Custom Interfaces
What makes this app better than most is the developers at tapbots have basically reengineered many of the standard UI elements that ships with the SDK. They have made small adjustments to the design, created new interactions, and thrown in a few tricks and surprises in mix. Three features jumped out of me when I initially used the app. Two of the three were elements that were built to mimic elements in the UI elements.
The navigation bar used on Tweetbot is a custom item. Even the back button is a slightly sleeker design than the automatic Apple version. The functionality of being able to tap on the title in the navigation bar and switch from you main timeline to one of your lists, is a nice trick feature.
This little tooltip while writing a tweet is also a nice little touch. It’s something that could have been left out completely, but adds something for the user that makes finding the right people to mention in your tweet a much friendlier experience. Technically, it’s fairly easy to add this feature. It’s just a custom UIButton that’s placed inline. There are probably a couple trick calculations built into placing it correctly, but nothing any good programmer and a little trial and error shouldn’t be able to handle.
Usability Features
Little features make all the difference. Tweetbot offers quite a few of these little design tweaks that indicate various things to the user, like who a tweet is retweeted by. This is most-likely achieved by having an extra UIView attached at the bottom of the tweet’s UITableViewCell.
This element, however, is likely to be achieved a different way. My guess is that this indicator of how many new tweets just loaded is achieved by adding an extra UITableViewCell in the middle of the UITableView. The difference to the user between these two are minimal because they both fit inline visually. But since they serve a very different purpose, it’s likely that they are implemented very differently.
The sounds are a nice touch to the app. It gives the app some personality.
The Tricky Stuff
This is where Tweetbot gets a little tricky. And where they did something that I haven’t seen in another twitter app to date. When you’re viewing a tweet, you have a ton of options at hand.
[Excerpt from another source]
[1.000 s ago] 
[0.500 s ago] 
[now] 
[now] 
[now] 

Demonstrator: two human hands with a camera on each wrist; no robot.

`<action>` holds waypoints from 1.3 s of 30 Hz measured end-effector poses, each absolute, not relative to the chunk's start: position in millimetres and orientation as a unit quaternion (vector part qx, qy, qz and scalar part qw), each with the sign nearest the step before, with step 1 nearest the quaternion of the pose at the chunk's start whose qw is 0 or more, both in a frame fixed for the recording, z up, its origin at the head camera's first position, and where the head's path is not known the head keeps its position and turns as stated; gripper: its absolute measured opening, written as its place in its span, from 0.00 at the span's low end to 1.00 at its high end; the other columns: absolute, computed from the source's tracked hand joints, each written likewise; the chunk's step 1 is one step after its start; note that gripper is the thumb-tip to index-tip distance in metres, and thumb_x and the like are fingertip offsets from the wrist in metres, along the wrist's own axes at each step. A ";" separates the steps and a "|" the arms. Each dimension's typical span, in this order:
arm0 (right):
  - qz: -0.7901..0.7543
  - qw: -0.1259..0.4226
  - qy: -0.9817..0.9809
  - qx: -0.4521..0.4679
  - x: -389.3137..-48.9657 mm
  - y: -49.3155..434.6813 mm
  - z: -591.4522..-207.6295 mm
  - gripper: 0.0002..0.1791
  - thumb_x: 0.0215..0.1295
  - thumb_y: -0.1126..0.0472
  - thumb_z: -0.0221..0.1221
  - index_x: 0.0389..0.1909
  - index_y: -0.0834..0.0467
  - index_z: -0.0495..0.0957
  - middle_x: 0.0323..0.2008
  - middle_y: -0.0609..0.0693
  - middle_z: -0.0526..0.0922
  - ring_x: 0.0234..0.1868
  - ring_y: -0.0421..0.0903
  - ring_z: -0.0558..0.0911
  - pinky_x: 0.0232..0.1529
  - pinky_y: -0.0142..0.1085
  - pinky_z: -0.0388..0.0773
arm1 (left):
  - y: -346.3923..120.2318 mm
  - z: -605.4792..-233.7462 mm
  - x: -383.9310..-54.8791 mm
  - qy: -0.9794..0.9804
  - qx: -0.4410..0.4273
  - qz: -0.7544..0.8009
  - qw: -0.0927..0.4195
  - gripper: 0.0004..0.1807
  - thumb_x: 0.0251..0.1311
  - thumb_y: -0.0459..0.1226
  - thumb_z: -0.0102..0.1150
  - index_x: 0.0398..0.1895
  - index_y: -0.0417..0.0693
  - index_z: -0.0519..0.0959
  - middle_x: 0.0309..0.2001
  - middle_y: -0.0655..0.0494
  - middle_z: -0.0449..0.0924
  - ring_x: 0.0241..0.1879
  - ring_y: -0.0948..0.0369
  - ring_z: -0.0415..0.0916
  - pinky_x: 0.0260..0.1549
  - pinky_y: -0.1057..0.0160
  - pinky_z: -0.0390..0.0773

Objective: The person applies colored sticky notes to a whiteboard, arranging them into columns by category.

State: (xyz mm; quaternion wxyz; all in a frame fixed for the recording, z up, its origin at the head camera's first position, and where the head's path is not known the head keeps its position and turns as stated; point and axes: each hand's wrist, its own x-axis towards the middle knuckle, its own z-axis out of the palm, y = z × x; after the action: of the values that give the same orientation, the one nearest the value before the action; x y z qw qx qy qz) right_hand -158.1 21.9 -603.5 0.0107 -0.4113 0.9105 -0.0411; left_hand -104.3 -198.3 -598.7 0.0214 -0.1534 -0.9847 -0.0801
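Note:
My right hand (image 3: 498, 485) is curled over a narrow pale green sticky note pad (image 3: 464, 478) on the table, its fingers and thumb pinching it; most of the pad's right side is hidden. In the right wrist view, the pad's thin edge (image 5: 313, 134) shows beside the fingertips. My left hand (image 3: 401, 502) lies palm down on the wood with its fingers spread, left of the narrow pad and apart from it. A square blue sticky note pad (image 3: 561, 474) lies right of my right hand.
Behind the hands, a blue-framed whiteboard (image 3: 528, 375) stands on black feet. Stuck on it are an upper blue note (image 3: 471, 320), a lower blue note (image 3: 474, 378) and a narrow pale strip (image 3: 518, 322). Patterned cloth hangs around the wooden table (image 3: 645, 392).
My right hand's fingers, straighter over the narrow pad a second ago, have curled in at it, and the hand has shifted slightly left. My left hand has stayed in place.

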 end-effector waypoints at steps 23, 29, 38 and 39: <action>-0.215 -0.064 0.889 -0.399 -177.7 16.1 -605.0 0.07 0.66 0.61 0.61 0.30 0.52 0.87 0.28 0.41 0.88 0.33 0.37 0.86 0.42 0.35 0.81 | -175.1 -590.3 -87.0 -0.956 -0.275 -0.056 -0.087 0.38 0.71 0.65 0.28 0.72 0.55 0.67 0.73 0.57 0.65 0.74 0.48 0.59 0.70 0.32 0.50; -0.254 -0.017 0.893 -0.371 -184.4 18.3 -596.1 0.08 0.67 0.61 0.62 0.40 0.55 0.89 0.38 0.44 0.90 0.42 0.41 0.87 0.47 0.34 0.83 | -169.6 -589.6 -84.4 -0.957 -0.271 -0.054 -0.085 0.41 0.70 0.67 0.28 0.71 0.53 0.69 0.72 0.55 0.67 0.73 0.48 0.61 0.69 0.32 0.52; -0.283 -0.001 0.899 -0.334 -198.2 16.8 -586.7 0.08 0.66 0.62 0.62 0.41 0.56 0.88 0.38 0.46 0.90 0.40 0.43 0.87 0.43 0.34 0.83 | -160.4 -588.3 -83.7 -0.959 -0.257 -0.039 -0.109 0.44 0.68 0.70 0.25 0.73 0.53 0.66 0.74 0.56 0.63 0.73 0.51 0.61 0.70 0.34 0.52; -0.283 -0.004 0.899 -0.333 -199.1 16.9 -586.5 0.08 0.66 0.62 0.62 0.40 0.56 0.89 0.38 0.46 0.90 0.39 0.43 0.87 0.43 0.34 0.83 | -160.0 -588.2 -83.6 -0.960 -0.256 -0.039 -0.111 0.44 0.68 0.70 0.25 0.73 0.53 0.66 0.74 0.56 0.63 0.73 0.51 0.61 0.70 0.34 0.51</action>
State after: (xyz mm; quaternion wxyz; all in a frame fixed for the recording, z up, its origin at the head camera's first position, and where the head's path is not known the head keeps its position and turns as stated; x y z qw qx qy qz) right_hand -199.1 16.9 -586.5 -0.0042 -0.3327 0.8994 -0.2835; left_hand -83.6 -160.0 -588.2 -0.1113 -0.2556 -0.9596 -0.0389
You can tap once which expands the tweet (seen below), double tap which shows you the details from the tweet on another view, triple tap which gives you RT and quote options, or swipe left or right which show you conversation details if they exist.
This is the piece that kinda blew my mind. Not because it’s terribly difficult, but because it’s really trick. This took a lot of work to get just right. What you should know if you’re not an iOS developer is that how the tweet is displayed above is more than likely a UILabel. That would mean that links are not part of the mix. That UITableViewCell is converted to what we see below. My guess is that it includes a UIWebView or some kind of UILabel subclass for the text to provide us with links. If it’s the former, getting everything to line up visually was not easy. If it’s the latter, there is a lot going on in that subclass. It’s quality work.
The drawer that opens below the cell is a nice visual element, and time consuming to get right, but not terribly complex. Functionally, it provides a basic way to get to all the functionality that is provided by all the tapping and double tapping you can do with the cell.
The Cons
This may not be the right app for a new twitter user, or even a new iPhone user. There is a lot going on in this app, and it’s really not for the novice user. This isn’t the right twitter app for my mother. At times it was confusing for me to use initially, so I couldn’t imagine trying to instruct a novice user to use it.
Obviously, there are some options missing with the implementation of the twitter API and possible other tricks that are planned, like landscape mode. These upcoming features are discussed in a blog post on tapbots.com
Conclusions
This app is a game changer. It raises the expectations of users and, in turn, raises the bar for developers. If you want your app to succeed in the app store now, it has to be special. It HAS to be better than all it’s competing apps. And better takes time to build.
Tweetbot also reaffirms the work that Apple has done with the SDK. The basic navigation options and UI built into the SDK is a well thought out model for mobile, and there isn’t a need to dramatically restructure it.
Should you pay for it? Yes. They went much further than they had to go to create something compelling.